Task instructions: A copy is needed of each line in the records that has the word "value".

[Data records]

________________________________________

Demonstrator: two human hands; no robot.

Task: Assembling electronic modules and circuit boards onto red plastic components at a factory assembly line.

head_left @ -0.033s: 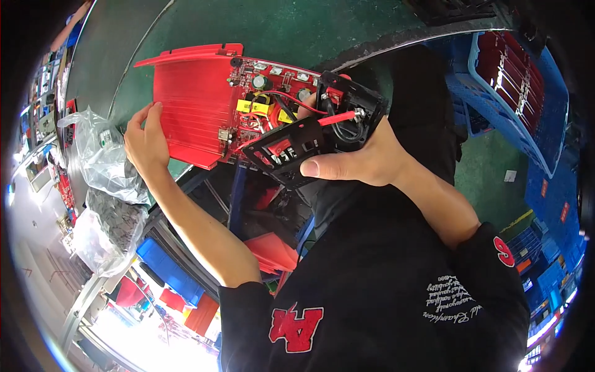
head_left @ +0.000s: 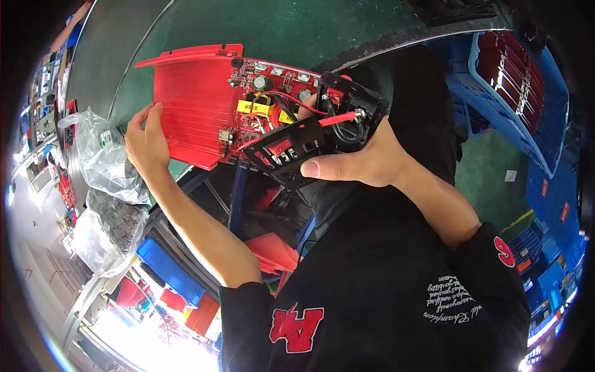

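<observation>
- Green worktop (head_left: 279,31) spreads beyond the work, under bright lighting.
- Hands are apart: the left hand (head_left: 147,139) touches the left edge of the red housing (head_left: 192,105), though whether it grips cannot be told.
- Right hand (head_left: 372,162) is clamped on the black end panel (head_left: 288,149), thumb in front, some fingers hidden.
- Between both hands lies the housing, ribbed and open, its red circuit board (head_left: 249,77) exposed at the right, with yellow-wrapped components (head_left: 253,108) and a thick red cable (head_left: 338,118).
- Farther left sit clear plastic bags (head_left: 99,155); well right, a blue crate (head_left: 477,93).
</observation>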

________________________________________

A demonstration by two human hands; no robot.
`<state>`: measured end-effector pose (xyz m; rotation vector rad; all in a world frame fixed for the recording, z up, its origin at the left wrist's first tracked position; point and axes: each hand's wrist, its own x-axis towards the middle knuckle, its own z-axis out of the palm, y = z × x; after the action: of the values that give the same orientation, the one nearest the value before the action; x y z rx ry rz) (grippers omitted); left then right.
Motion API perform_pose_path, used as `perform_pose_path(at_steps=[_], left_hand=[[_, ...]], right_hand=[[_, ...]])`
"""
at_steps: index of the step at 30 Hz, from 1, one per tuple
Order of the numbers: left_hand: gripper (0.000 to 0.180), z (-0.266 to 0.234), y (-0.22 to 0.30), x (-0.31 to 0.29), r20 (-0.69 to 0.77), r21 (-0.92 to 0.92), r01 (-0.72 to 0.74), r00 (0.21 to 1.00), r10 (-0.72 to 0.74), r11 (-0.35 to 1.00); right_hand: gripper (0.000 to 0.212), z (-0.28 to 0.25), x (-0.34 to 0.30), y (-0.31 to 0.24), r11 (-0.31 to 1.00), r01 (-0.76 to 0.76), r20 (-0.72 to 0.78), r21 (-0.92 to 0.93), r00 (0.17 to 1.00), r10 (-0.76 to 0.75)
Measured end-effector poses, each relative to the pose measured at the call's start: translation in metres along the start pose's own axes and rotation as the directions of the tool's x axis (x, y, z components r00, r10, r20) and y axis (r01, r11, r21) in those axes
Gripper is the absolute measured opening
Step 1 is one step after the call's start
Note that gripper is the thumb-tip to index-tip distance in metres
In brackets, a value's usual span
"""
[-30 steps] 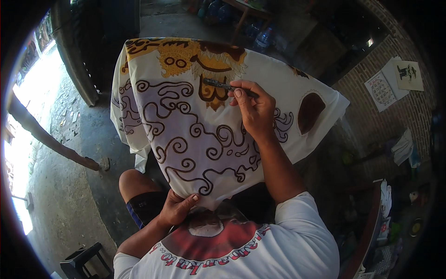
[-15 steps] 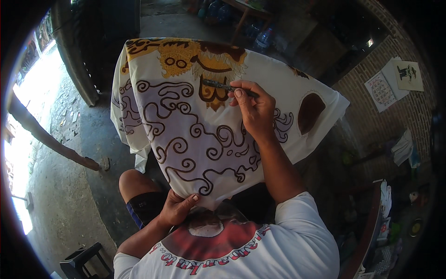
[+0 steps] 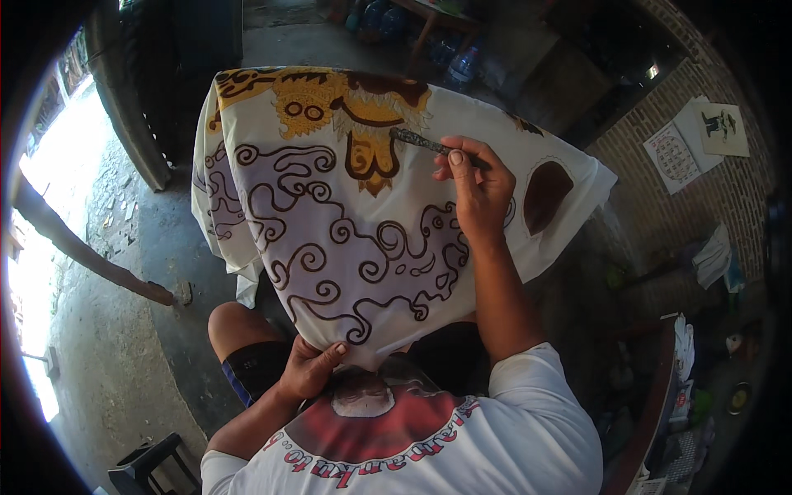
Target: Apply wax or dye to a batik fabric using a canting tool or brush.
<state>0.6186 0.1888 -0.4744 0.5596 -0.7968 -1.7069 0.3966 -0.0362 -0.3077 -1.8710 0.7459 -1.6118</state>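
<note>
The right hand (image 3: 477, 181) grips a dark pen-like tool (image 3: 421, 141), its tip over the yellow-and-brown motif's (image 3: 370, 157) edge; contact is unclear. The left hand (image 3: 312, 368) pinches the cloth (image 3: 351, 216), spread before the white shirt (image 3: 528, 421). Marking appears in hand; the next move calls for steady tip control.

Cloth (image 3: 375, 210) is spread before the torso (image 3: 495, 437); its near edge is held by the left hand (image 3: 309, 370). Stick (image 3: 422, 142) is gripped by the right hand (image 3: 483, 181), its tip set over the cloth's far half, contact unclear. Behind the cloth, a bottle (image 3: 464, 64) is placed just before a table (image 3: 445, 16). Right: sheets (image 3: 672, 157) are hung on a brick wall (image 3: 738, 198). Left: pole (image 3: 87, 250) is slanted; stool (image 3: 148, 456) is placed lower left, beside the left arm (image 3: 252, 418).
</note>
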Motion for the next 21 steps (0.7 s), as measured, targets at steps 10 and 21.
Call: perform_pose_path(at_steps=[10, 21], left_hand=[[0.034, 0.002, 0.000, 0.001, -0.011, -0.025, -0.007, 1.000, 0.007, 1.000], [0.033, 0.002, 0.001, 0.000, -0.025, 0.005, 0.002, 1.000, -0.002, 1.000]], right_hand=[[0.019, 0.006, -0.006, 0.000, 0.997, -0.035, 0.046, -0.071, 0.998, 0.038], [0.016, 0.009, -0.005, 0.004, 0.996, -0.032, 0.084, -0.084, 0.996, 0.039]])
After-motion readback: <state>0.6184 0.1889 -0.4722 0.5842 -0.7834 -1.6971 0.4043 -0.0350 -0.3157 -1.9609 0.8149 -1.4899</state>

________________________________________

Written solution:
`<state>`: measured end-effector pose (xyz m; rotation vector rad; all in a world frame fixed for the recording, z up, its origin at the left wrist's first tracked position; point and axes: each hand's wrist, its own x-axis towards the middle knuckle, its own z-axis out of the palm, y = z × x; after the action: of the values that give the same orientation, the one nearest the value before the action; x y z rx ry rz) (grippers omitted); left then right.
In brackets, a value's usual span

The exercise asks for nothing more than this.